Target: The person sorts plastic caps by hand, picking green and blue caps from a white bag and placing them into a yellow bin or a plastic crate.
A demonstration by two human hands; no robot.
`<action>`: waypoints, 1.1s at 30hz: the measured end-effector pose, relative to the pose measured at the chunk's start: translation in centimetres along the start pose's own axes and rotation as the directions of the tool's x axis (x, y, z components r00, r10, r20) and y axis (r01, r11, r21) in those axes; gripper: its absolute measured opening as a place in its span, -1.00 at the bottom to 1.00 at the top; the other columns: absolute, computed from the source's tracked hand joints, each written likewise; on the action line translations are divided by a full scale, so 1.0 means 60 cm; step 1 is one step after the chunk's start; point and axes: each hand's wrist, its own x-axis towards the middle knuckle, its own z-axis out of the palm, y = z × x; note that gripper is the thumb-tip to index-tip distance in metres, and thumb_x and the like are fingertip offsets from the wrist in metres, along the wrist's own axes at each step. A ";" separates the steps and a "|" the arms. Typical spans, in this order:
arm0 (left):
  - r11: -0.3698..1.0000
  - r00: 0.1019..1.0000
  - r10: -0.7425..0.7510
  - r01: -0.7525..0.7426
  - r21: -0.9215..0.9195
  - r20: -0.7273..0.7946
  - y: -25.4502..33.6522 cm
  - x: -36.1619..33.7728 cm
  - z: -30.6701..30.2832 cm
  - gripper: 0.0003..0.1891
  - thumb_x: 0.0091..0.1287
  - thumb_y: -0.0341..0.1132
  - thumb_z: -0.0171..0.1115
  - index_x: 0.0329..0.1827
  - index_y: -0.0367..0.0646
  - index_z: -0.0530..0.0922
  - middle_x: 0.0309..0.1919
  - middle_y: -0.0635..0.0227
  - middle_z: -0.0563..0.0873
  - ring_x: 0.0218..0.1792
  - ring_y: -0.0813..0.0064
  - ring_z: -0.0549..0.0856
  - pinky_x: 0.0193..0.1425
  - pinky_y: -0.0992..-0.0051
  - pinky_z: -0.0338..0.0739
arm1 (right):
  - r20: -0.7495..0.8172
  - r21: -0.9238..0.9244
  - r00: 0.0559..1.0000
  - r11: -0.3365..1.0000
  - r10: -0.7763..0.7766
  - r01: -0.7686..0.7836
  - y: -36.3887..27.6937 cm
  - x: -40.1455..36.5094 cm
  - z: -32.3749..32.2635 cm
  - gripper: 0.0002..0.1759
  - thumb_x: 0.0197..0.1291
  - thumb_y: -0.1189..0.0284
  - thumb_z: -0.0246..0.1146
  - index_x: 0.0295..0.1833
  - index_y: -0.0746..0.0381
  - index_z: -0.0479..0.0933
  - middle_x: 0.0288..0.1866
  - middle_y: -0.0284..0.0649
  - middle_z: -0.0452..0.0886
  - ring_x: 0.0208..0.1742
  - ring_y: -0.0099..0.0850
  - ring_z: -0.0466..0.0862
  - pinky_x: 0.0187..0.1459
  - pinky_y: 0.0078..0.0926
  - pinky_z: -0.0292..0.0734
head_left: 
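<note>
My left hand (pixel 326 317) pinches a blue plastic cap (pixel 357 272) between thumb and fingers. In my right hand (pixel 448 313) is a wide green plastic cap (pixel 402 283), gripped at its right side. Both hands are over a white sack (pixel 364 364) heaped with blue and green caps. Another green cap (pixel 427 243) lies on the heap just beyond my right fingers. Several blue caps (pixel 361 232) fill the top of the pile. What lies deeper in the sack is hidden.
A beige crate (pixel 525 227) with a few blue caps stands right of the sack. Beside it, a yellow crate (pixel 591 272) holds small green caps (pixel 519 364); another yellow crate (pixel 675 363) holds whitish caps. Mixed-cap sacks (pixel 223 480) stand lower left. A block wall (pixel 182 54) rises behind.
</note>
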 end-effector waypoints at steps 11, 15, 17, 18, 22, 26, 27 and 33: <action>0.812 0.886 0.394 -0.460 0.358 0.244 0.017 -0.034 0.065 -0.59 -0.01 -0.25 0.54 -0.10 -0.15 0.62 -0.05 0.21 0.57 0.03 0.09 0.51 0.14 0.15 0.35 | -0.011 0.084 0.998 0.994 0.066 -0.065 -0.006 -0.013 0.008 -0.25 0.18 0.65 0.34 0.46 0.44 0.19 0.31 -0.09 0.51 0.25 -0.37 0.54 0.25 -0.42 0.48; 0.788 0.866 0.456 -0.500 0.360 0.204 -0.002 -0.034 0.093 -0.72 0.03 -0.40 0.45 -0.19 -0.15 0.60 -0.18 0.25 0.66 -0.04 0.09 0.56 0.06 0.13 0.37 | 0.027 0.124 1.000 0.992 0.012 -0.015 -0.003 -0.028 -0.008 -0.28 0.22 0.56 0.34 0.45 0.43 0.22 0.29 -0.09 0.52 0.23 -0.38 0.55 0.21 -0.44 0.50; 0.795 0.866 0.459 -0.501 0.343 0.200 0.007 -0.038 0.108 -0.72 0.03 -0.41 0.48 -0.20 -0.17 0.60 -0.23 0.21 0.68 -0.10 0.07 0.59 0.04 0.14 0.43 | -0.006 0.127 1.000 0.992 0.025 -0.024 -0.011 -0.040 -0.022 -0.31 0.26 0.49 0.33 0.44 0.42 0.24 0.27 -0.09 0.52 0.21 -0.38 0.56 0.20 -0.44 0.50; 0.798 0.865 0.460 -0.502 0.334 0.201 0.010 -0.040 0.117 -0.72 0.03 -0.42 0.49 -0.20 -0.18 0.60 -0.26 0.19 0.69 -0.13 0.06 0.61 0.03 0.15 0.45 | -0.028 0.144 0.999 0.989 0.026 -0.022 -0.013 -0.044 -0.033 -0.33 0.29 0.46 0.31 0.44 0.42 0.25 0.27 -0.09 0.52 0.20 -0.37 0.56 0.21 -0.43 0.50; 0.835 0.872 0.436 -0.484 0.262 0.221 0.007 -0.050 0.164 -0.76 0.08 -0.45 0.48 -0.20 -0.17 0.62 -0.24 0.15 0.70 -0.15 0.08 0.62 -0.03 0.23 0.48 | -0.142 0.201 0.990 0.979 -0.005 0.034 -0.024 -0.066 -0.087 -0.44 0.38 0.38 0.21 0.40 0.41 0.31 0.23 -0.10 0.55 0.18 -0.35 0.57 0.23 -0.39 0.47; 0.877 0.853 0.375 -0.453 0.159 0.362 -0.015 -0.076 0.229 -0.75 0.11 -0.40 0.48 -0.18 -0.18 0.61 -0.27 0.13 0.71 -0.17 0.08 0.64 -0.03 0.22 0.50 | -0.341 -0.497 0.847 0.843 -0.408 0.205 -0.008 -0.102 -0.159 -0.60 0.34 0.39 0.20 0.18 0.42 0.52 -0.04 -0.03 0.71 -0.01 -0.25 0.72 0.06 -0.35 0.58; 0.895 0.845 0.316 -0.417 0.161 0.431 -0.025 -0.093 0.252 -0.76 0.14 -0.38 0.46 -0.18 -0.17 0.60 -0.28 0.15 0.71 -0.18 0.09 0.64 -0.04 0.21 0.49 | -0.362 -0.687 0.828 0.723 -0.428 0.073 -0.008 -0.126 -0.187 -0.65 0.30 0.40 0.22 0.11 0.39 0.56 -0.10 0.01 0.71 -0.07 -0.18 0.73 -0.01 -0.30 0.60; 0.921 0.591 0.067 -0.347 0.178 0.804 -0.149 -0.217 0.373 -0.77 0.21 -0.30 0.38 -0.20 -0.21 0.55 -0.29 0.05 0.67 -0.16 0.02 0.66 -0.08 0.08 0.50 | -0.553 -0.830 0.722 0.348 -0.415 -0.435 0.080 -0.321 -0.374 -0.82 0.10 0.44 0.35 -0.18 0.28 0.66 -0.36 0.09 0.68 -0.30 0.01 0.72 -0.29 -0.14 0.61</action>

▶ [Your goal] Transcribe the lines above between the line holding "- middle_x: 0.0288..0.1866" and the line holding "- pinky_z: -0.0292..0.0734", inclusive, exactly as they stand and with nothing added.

▶ [Response box]
  - middle_x: 0.0288..0.1866
  - middle_y: -0.0284..0.0649
  - middle_z: -0.0452..0.0886
  - ring_x: 0.0208..0.1742
  - ring_y: -0.0099..0.0850
  - ring_z: -0.0466..0.0862
  - pinky_x: 0.0187..0.1459
  - pinky_y: 0.0078..0.0926
  - pinky_z: -0.0292..0.0734

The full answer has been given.